I don't think the public gets an idea of just how much work goes into good software. There is a reason UNIX cost as much as it did; it was well designed from the ground up! Yet, sadly, the price-point led the market astray, and we're left with shoddy OSes now. The OS becomes the performance-benchmark, as the software only has to be as good as the OS its running on.
The consumers have only themselves to blame.
That's consumer level stuff, and high quality consumer level stuff. Wave after wave of business level software that I've had to customize and support has been, out of the box, rubbish. Not to mention, customization is extremely difficult because for tens of thousands of dollars, you don't get the source code, just the right to be a beta tester when the company hasn't had time or care to beta test their own work.

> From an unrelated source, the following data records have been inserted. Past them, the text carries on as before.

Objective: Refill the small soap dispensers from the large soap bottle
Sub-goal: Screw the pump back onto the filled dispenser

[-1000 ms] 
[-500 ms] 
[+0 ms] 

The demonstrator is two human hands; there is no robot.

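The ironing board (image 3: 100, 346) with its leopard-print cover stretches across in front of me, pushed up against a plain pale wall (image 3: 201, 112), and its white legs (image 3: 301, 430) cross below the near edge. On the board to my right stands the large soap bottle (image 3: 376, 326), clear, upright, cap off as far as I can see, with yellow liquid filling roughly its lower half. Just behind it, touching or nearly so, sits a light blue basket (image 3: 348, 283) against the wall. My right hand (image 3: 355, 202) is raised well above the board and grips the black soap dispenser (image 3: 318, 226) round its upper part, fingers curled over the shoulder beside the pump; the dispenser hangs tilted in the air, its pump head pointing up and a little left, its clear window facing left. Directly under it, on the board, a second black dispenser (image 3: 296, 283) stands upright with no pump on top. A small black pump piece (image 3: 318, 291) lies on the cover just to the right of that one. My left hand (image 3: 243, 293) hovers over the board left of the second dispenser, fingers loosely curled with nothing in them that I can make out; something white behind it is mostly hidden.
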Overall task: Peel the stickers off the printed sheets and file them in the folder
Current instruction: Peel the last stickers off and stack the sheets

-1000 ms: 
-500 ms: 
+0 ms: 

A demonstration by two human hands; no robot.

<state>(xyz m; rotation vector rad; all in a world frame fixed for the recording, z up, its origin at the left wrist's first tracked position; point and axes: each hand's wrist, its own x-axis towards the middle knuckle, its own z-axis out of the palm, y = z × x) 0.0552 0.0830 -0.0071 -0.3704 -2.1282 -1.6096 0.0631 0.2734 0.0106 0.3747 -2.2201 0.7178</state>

We have a small dev team of 6, spread across numerous business projects. As a team, we all have some development experience using or creating Free software. Our managers are starting to feel the push we are making towards Free software, we really think it would make our life easier.
A roadblock however is being a pseudo-independant but wholey owned part of a larger corporation. They require us to shop around first, bringing in 3 separate vendors for software to be used in projects. Or often times even forcing coporate standards on us when those standards are irrelvant to our business, but not theirs.
Oh yeah, support contracts seem worthless too for software. So if we are customizing and supporting Proprietary software, why not make it easier for us and let us customize and support Free software?
Here's a thought. Learn what a computer CAN do, without bothering to know how. Then look for software that does it most efficiently (that is, read a review, or two, of credible sources). The result: if you concider the most general functions of a computer (such as an OS), OSS is the best that's out there.
If, at this point, you are lost, then it really doesn't matter if you use OSS or not, because you still don't know how a computer functions on the OS layer. And that puts you in a disadvantage even with an XP system. In either case, you'd be paying (or convincing) someone else to do it eventually.
Respectfully, I fail to see your point.